John Yang: The last time you were on the show that you talked about how you liked graphic novels, because of the interplay between pictures and words. And when the graphic novel came out in 2006, it was notable, in part because of the way he told the story, sort of three separate stories that get seemingly unrelated that get wrapped up at the end, when you brought it from the page to the screen did you have to lose some of that?
Gene Luen Yang: Because it’s a television series, because we’re doing eight episodes in the first season. The collisions happen differently, the world of Jin Huang is normal, high school life, it collides with the world of the mythological gods right at the end of the very first episode.
And then we do have this third world, this world of a sitcom that stars a character who is kind of like an embodiment of all of the Chinese and Chinese American stereotypes that haunted so many of us, when we were growing up, that world collides, I think in a really beautiful way, in episode seven of the first season.
John Yang: I want to talk about that character, because in the book, you call him Chin T, which is obviously, you know, playing off the racial slur that has been applied to Chinese. And I’ve read that you will fear that because of that character, this would never be adapted for the screen. How did you solve that problem?
Gene Luen Yang: Well, I kind of didn’t want it to be adapted, you know, not directly from the book, because I was always worried that that cousin character that you’re talking about, would if it ever got adapted, he would show up on YouTube as these disembodied clips, you know, decontextualized. And that would be the exact opposite of what I was trying to do in the book. They took that fear that I had, and they made it a plot point in the very first episode.
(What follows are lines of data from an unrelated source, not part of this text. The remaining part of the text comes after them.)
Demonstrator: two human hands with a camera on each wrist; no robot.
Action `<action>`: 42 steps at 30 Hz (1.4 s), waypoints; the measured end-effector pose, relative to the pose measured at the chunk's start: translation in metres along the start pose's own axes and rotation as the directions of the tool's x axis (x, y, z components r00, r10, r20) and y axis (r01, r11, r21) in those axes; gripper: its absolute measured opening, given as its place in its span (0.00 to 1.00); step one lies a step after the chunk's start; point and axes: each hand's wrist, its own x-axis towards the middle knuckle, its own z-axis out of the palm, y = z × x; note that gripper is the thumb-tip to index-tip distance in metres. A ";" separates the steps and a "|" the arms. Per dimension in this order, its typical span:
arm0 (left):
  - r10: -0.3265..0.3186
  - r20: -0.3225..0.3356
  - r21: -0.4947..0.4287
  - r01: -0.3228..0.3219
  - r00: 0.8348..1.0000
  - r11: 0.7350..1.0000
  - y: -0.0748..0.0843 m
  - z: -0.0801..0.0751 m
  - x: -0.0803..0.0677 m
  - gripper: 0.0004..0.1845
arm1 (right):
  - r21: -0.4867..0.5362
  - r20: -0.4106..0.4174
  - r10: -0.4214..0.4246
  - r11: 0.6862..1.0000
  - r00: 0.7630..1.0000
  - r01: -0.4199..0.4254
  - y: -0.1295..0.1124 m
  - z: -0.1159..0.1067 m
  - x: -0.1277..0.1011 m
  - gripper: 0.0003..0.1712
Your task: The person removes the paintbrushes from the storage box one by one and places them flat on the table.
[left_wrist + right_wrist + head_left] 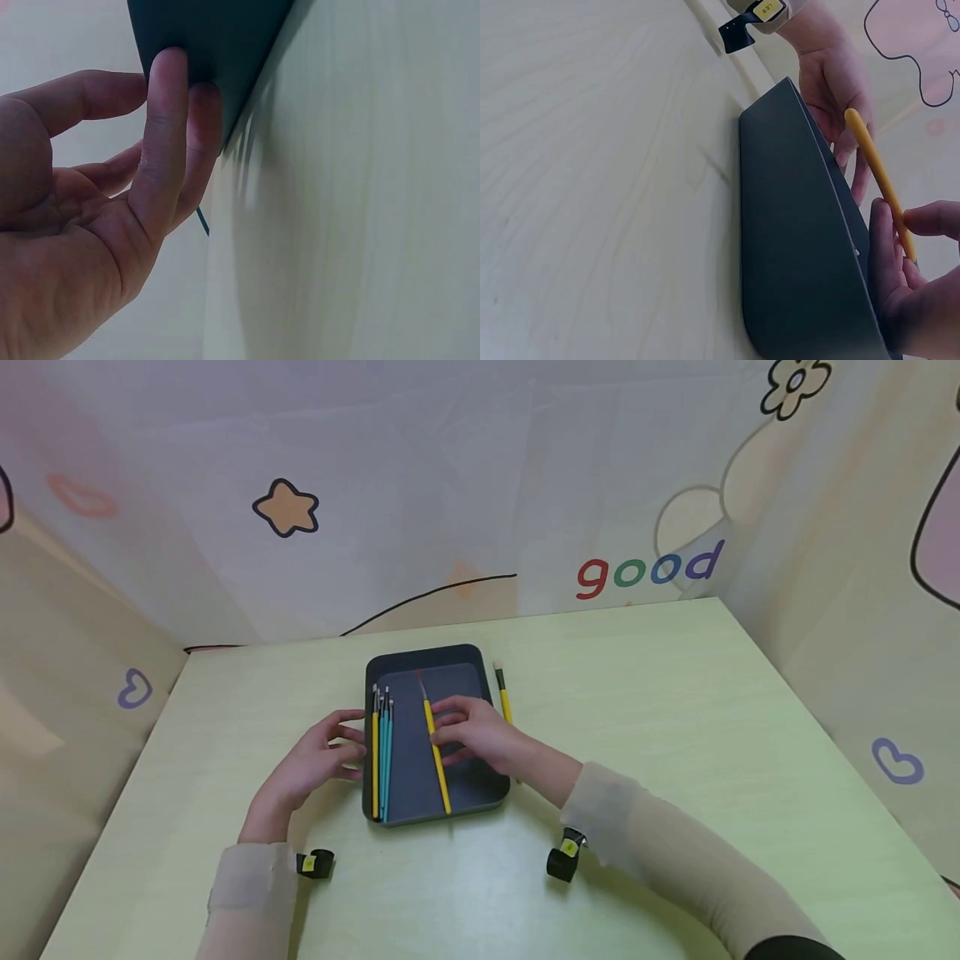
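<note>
A yellow paintbrush with a reddish tip is pinched between the thumb and fingers of my right hand. It slants over the dark tray, bristles toward the far side. The right wrist view shows the yellow handle above the tray's rim, the thumb on one side and fingers on the other. My left hand touches the tray's left wall, its fingertips against the outside in the left wrist view. Along the tray's left inner side lie a yellow paintbrush and several teal paintbrushes, bristles pointing away.
Just right of the tray, another yellow paintbrush with a black ferrule lies on the pale table, partly hidden by my right forearm. A printed cloth backdrop stands behind the table. Small black wrist cameras sit at both cuffs.
</note>
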 end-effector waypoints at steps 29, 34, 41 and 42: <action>0.005 -0.007 0.001 -0.005 1.000 1.000 -0.004 0.000 0.001 0.34 | -0.029 -0.055 -0.021 0.999 0.998 0.019 -0.002 -0.068 -0.029 0.30; 0.004 -0.010 0.008 -0.004 1.000 1.000 -0.003 0.000 0.001 0.34 | -0.026 -0.080 -0.027 0.999 0.996 0.025 0.002 -0.083 -0.031 0.30; 0.002 -0.010 0.004 -0.002 1.000 1.000 -0.004 0.000 0.001 0.34 | -0.022 -0.119 -0.012 1.000 0.993 0.009 0.008 -0.101 -0.030 0.31; 0.001 -0.010 0.003 -0.001 1.000 1.000 -0.004 0.000 0.001 0.34 | -0.026 -0.126 -0.005 1.000 0.992 0.002 0.009 -0.103 -0.029 0.31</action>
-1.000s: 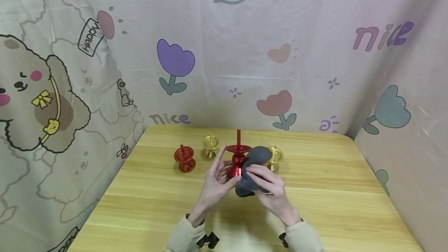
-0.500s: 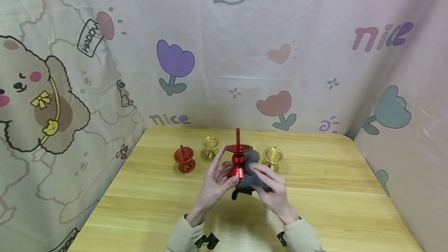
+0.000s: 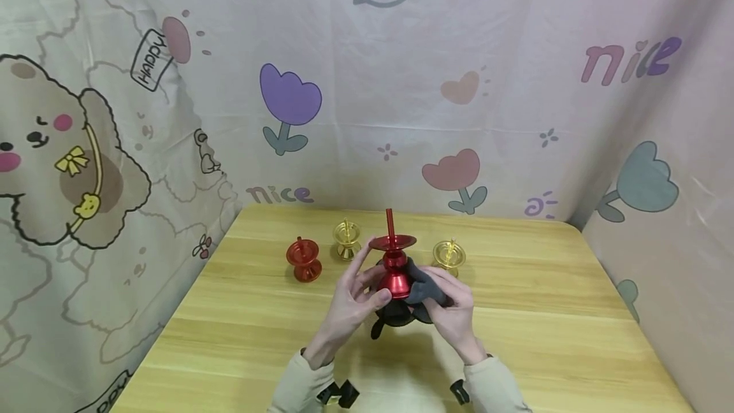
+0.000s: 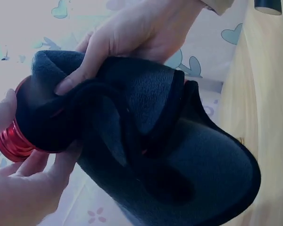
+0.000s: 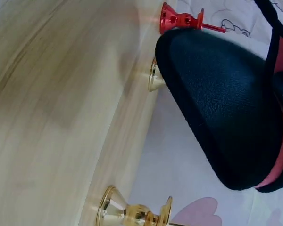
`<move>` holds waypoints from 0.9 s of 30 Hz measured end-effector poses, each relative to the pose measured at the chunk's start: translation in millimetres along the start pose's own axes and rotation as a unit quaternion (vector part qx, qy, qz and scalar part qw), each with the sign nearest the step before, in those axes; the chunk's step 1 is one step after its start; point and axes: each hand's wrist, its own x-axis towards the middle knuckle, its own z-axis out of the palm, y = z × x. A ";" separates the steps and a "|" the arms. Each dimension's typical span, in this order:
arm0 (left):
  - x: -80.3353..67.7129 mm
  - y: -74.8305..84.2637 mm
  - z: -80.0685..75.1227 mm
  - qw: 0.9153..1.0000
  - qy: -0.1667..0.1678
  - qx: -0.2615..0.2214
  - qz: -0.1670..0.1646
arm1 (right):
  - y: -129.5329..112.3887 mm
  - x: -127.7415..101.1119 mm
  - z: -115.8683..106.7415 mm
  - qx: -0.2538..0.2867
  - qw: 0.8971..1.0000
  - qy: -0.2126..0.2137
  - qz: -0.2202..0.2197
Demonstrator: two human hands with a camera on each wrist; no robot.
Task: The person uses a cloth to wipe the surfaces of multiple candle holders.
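Observation:
Above the table, my left hand grips a shiny red candle holder by its flared base, its dish and spike uppermost and slightly tilted. In my right hand is a dark grey cloth with black edging, bunched against the right side and underside of that base. The left wrist view shows the cloth covering the base's bottom, pressed there by my right thumb. Fingers of my left hand wrap the red rim beside it. A loose flap hangs below both hands.
A second red candle holder stands on the wooden table at left. One gold candle holder is behind it, and another gold candle holder stands right of the hands. A printed curtain hangs behind the table.
The cloth has slid from the held candle holder's right side down around and under its base. More of its black edge hangs below, and the right gold candle holder shows more fully.

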 end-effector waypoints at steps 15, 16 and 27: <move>1.7 8.3 -0.4 0.994 0.038 0.090 -0.054 | 0.1 7.8 6.7 -0.077 0.982 0.005 -0.170; 1.6 8.3 -0.7 0.995 0.036 0.085 -0.049 | 0.3 7.3 6.6 -0.074 0.983 0.005 -0.165; 1.3 6.7 -5.2 0.999 -0.016 0.040 -0.029 | -1.9 0.5 7.7 -0.028 0.998 0.048 -0.029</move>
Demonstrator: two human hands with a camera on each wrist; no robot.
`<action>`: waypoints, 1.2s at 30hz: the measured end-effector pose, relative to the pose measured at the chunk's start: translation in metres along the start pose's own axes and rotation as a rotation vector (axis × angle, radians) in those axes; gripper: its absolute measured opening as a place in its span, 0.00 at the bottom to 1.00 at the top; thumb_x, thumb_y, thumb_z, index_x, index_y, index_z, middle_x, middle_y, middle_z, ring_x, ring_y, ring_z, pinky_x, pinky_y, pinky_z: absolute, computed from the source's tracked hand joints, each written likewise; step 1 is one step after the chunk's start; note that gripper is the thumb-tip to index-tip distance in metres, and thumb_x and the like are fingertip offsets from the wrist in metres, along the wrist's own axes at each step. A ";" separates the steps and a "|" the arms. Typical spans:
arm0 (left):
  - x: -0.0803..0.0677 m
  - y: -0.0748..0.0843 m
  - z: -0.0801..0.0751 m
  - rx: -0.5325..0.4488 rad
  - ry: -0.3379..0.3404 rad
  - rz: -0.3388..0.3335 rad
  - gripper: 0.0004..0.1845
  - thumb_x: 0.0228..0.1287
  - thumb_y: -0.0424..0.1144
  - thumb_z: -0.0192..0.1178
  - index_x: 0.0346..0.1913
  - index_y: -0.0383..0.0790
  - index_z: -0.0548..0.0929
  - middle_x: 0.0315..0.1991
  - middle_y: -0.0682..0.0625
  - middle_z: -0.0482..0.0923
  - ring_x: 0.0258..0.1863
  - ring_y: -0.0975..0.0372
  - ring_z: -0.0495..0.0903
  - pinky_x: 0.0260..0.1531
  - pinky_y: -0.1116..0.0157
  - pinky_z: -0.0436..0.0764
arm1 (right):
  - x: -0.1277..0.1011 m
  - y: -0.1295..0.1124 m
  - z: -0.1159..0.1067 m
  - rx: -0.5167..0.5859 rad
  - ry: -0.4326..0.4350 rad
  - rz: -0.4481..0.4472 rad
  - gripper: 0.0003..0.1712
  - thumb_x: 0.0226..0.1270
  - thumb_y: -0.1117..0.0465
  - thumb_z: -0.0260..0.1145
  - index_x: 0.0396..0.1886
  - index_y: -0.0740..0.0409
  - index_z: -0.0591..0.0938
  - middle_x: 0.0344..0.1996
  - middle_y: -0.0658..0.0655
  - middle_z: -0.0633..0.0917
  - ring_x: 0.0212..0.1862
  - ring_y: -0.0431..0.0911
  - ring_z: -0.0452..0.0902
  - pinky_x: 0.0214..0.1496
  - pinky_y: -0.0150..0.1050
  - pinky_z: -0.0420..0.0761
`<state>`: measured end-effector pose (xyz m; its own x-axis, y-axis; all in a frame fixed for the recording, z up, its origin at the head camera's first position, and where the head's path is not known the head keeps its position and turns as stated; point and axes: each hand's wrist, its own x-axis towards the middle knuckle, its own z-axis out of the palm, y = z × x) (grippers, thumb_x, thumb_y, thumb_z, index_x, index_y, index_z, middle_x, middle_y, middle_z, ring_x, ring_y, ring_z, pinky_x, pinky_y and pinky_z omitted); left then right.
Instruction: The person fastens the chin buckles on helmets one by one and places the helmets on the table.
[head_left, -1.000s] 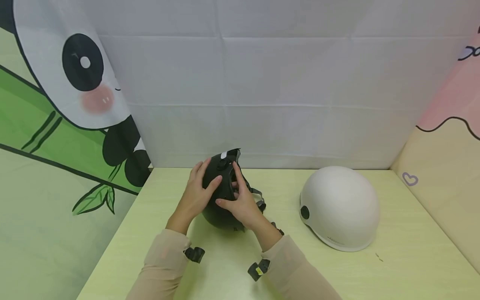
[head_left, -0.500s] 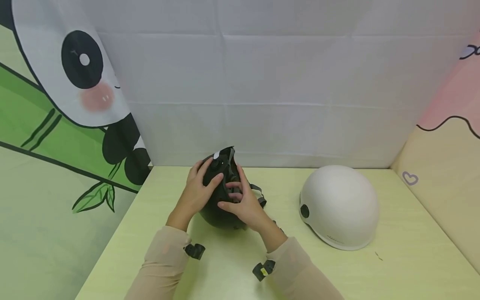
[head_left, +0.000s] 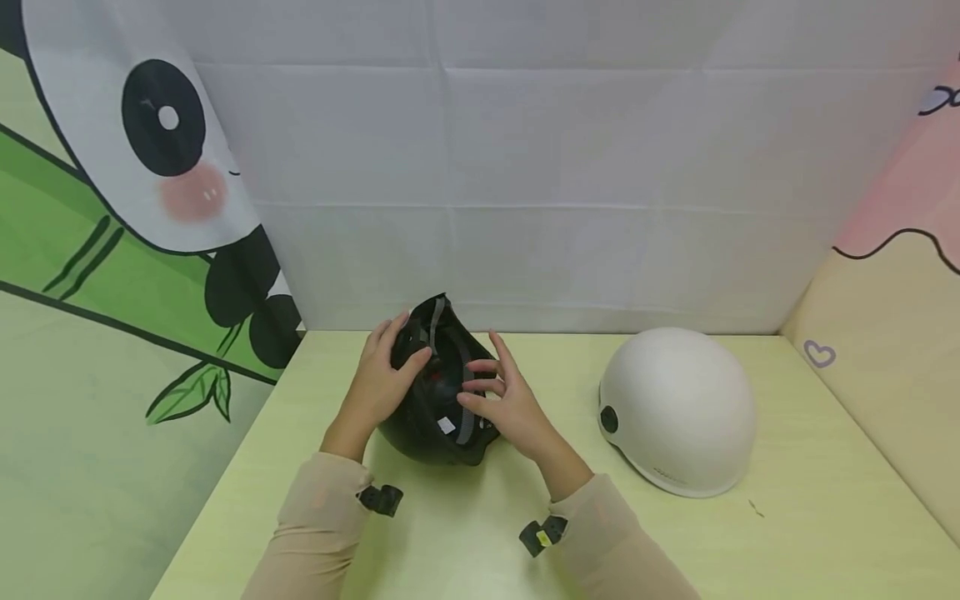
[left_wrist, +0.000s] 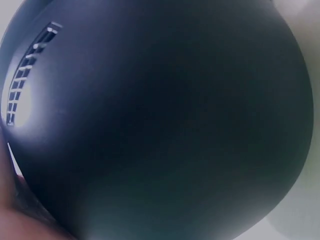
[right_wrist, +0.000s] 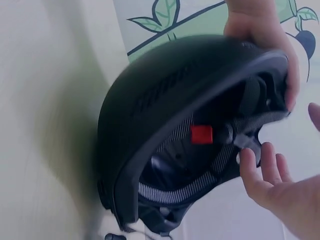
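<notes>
The black helmet is sitting tilted on the bench, padded inside showing, the left hand gripping its rim, right hand seemingly loose-fingered beside it, white helmet lying well apart.

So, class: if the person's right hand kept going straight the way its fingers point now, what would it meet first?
The right hand points its fingers at the open underside of the black helmet. It would probably meet the striped inner padding at the rim first, though depth is unclear.
</notes>
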<state>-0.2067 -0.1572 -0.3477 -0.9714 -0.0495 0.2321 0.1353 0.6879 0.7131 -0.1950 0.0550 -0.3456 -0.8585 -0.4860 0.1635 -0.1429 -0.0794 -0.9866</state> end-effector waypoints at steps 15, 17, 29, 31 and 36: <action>-0.015 -0.029 0.001 -0.218 0.089 -0.002 0.31 0.63 0.51 0.53 0.68 0.52 0.58 0.66 0.46 0.51 0.62 0.50 0.55 0.55 0.46 0.58 | -0.006 0.027 -0.052 0.026 0.143 0.042 0.47 0.61 0.63 0.62 0.71 0.39 0.44 0.56 0.58 0.68 0.55 0.52 0.68 0.56 0.49 0.65; -0.019 -0.034 0.002 -0.281 0.111 -0.008 0.29 0.65 0.49 0.51 0.67 0.52 0.58 0.66 0.47 0.52 0.62 0.52 0.56 0.55 0.48 0.59 | -0.009 0.026 -0.057 0.026 0.138 0.037 0.47 0.62 0.63 0.62 0.71 0.41 0.44 0.57 0.60 0.66 0.56 0.55 0.66 0.56 0.51 0.64; -0.031 -0.058 0.008 -0.363 0.176 -0.032 0.31 0.67 0.49 0.48 0.70 0.54 0.51 0.67 0.48 0.49 0.65 0.57 0.48 0.59 0.48 0.50 | -0.018 0.041 -0.084 -0.078 0.195 0.097 0.42 0.63 0.62 0.61 0.70 0.45 0.49 0.56 0.61 0.66 0.57 0.54 0.65 0.57 0.50 0.63; -0.032 -0.061 0.009 -0.353 0.186 -0.038 0.32 0.67 0.51 0.48 0.70 0.54 0.50 0.68 0.49 0.48 0.65 0.57 0.47 0.59 0.46 0.49 | -0.018 0.043 -0.085 -0.077 0.199 0.101 0.42 0.63 0.64 0.61 0.70 0.47 0.49 0.56 0.61 0.67 0.57 0.55 0.65 0.56 0.49 0.65; -0.033 -0.065 0.009 -0.341 0.198 -0.054 0.33 0.66 0.51 0.49 0.70 0.55 0.49 0.68 0.50 0.47 0.66 0.57 0.46 0.59 0.46 0.48 | -0.020 0.045 -0.086 -0.080 0.204 0.105 0.41 0.63 0.66 0.60 0.70 0.50 0.50 0.56 0.62 0.67 0.57 0.58 0.64 0.55 0.47 0.66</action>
<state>-0.1856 -0.1934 -0.4076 -0.9273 -0.2404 0.2871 0.1742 0.4018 0.8990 -0.2264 0.1365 -0.3937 -0.9514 -0.3010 0.0646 -0.0788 0.0352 -0.9963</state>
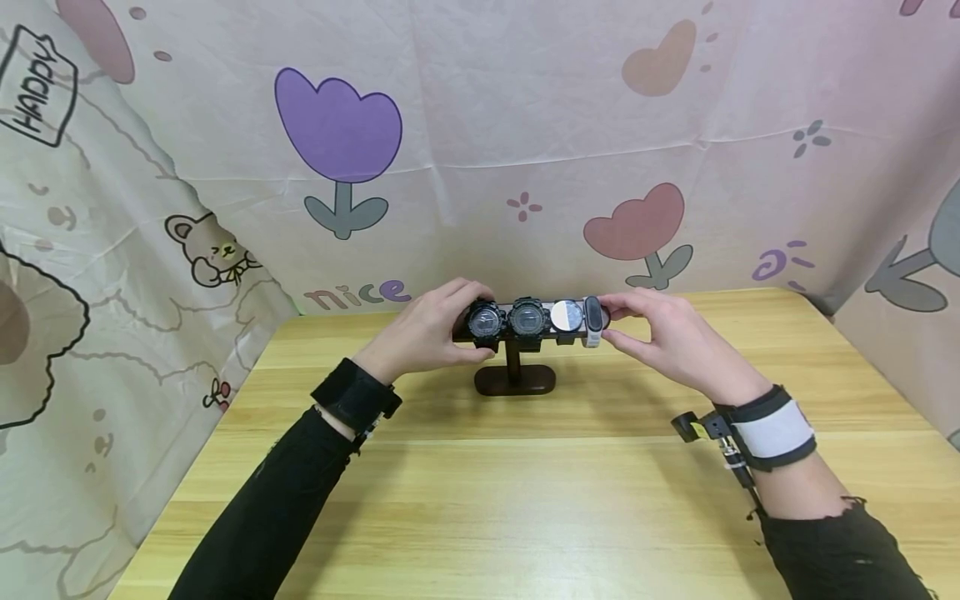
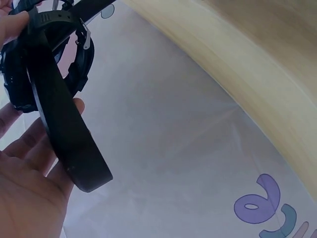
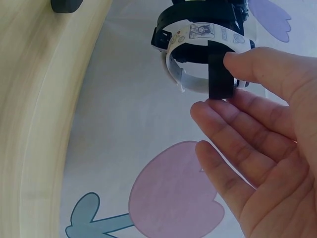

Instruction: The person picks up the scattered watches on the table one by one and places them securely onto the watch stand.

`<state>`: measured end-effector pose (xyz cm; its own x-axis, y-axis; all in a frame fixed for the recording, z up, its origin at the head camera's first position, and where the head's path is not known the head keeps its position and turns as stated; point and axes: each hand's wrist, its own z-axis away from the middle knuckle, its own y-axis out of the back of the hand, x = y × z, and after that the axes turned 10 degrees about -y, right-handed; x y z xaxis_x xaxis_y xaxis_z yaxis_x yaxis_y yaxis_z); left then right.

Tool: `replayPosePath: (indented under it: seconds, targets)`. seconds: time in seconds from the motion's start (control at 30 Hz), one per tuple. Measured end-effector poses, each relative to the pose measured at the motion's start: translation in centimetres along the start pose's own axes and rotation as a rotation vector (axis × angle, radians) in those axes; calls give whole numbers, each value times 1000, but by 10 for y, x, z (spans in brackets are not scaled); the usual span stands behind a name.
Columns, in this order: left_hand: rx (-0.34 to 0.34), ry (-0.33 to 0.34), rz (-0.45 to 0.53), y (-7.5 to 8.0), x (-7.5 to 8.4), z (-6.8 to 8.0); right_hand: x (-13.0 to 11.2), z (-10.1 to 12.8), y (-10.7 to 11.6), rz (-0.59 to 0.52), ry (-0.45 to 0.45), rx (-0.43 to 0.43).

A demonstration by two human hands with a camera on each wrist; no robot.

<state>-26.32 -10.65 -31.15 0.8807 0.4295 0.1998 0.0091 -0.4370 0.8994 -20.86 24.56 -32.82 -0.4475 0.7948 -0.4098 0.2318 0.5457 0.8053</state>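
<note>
A dark T-shaped watch stand (image 1: 513,380) stands on the table with several watches looped over its bar. My left hand (image 1: 427,329) grips the leftmost black digital watch (image 1: 485,320) near the bar's left end, thumb low and fingers over the top. In the left wrist view, that watch's strap (image 2: 54,20) circles the bar (image 2: 74,139). A second black watch (image 1: 527,317) and a round-faced watch (image 1: 566,315) sit in the middle. Beside a white-strapped fitness band (image 1: 593,317), my right hand (image 1: 678,337) pinches the bar's right end (image 3: 220,74) between thumb and fingers.
The wooden table (image 1: 487,500) spreads in front of the stand. Just behind it hangs a printed cloth (image 1: 480,100) with flowers, and another printed cloth (image 1: 97,350) runs down the left side. Both wrists wear black straps with small cameras.
</note>
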Motion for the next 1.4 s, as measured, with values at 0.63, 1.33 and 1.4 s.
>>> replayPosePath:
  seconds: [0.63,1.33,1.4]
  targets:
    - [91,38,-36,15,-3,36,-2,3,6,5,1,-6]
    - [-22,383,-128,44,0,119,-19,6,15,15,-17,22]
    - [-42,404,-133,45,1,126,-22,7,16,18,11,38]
So in the very first episode, we see the main character being haunted by these clips on social media, of this character who kind of embodies all these negative Chinese and Chinese American stereotypes? And in doing that, I think Kelvin in his writer’s room, teach the viewer how to think about that character.
John Yang: Are there things in this television adaptation that you admire that you wish you had thought of when you when you wrote the graphic novel?
Gene Luen Yang: Well, I mean, the big thing is that it’s in television, right? It’s a totally different medium from the comic book or the graphic novel. And I think the team that created this television series, they are experts at what they do.
One of the things that I admire the most is actually the way they choreograph the action. There’s no — you can have action in a comic book, but nothing’s actually moving. It’s all still, still images. It’s not really fun to look at. It also expresses character.
They were so careful about all of the fight choreography, and about making sure that the fights the punches, and the kicks actually express something about the inner motivations of all the characters that I deeply admire.
John Yang: Gene Luen Yang is the author of the graphic novel American Born Chinese and one of the executive producers of the streaming series American Born Chinese. Gene, thank you very much.
Gene Luen Yang: Thank you. Thank you so much, John.